Global Gene Therapy Market Report, Industry Analysis and Forecast to 2029

Market Overview

The global gene therapy market is projected to grow at a compound annual growth rate (CAGR) of 18% from 2025 to 2035, reaching a market value of USD 17.2 billion by 2035. This growth is driven by advancements in gene delivery technologies, increasing regulatory approvals, and rising demand for curative treatments for genetic disorders, rare diseases, and cancers.

Market Size and Share

• 2024 Market Size: Estimated at USD 3.48 billion (based on CAGR projections and 2024 estimates).

• 2025 Projected Size: Expected to reach USD 4.11 billion.

• 2035 Projected Size: Forecasted to reach USD 17.2 billion with a CAGR of 18%.

• Market Share by Therapeutic Area (2024):

  • Oncology: 40.2% (USD 1.40 billion)

  • Neurological Disorders: 28.5% (USD 0.99 billion)

  • Genetic Disorders: 20.3% (USD 0.71 billion)

  • Others (e.g., cardiovascular, hematology): 11.0% (USD 0.38 billion)

• Projected Market Share by 2035:

  • Oncology: Expected to reach USD 6.92 billion

  • Neurological Disorders: USD 4.91 billion

  • Genetic Disorders: USD 3.49 billion

  • Others: USD 1.89 billion

Trends

• Advancements in Gene Editing: CRISPR and other gene-editing technologies are enhancing precision and efficacy.

• Viral Vector Dominance: Adeno-associated viral (AAV) vectors hold the largest share due to their safety and efficiency.

• Regulatory Approvals: The FDA expects 10–20 new gene therapy approvals annually by 2025.

• Personalized Medicine: Growing focus on tailored therapies targeting specific genetic mutations.

• Increased Funding: Significant investments, such as Ori Biotech’s USD 100 million Series B funding in 2022, support market expansion.

Growth Drivers

• Rising Prevalence of Genetic Disorders: Over 7,000 rare genetic diseases affect millions globally, increasing demand.

• Robust Clinical Pipeline: Over 1,000 clinical trials are underway, with 19 new products expected between 2026 and 2032.

• Investment and M&A Activity: USD 13 billion invested in 2018 and USD 156 billion in CGT-related M&A deals in 2019.

• Government Support: Initiatives like the U.S. CGT Access Model (starting January 2025) aim to improve access and reduce costs.

• Technological Advancements: Innovations in viral and non-viral vectors enhance delivery and safety.

Challenges

• High Costs: Development costs can reach USD 5 billion per therapy, with treatments like Lenmeldy priced at USD 4.25 million.

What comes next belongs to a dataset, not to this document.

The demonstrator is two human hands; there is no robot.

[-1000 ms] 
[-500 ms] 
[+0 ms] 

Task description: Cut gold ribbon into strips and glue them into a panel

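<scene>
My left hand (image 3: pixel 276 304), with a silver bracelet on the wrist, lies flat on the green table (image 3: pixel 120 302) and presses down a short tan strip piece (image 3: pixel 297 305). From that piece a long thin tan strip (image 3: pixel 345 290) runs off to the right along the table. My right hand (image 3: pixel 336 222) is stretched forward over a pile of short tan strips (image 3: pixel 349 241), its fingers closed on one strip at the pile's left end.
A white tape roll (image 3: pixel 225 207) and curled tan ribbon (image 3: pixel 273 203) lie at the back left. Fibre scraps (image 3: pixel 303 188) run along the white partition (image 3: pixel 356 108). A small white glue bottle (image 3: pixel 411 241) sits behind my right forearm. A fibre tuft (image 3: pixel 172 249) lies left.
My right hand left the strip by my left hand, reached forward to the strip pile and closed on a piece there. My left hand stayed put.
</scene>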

• Regulatory Complexity: Stringent approval processes and ethical concerns around genetic modification pose barriers.

• Manufacturing Challenges: Producing viral vectors and modified cells requires high-tech facilities and skilled expertise.

• Access and Affordability: High prices limit patient access, particularly for rare disease treatments.

• Long-term Safety: Concerns about off-target effects and long-term efficacy remain.

Key Players

• Novartis AG

• Amgen Inc.

• bluebird bio, Inc.

• Gilead Sciences, Inc.

• Biogen Inc.

• Sarepta Therapeutics

• Pfizer Inc.

• CRISPR Therapeutics

• Vertex Pharmaceuticals

• Orchard Therapeutics

Market Segmentation

• By Therapy Type: Gene Silencing, Gene Editing, Gene Augmentation

• By Vector Type: Viral (AAV, Retroviral), Non-viral (Oligonucleotide)

• By Therapeutic Area: Oncology, Neurological Disorders, Genetic Disorders, Others

• By Delivery Method: In Vivo, Ex Vivo

• By Route of Administration: Intravenous, Intramuscular, Other

• Strategic Analysis

• R&D Investment: Companies like Krystal Biotech raised USD 160 million in 2023 to advance pipelines.

• Strategic Partnerships: Collaborations, such as bluebird bio’s outcome-based reimbursement deal with Medicaid in 2024, enhance market access.

• Product Approvals: Recent approvals like Lenmeldy (2024) for metachromatic leukodystrophy and Casgevy (2024) for beta-thalassemia signal market growth.

• Conclusion

  The gene therapy market is poised for significant growth through 2035, fueled by technological advancements, regulatory support, and increasing demand for curative therapies. However, high costs, regulatory hurdles, and manufacturing complexities require strategic innovation and partnerships to ensure sustainable growth and broader patient access.

• Manufacturing Expansion: Investments in facilities, such as Lithuania’s Gene Therapy Centre, aim to scale production.

• AI Integration: AI-driven drug development, supported by initiatives like South Korea’s bio-health meeting in 2025, accelerates innovation.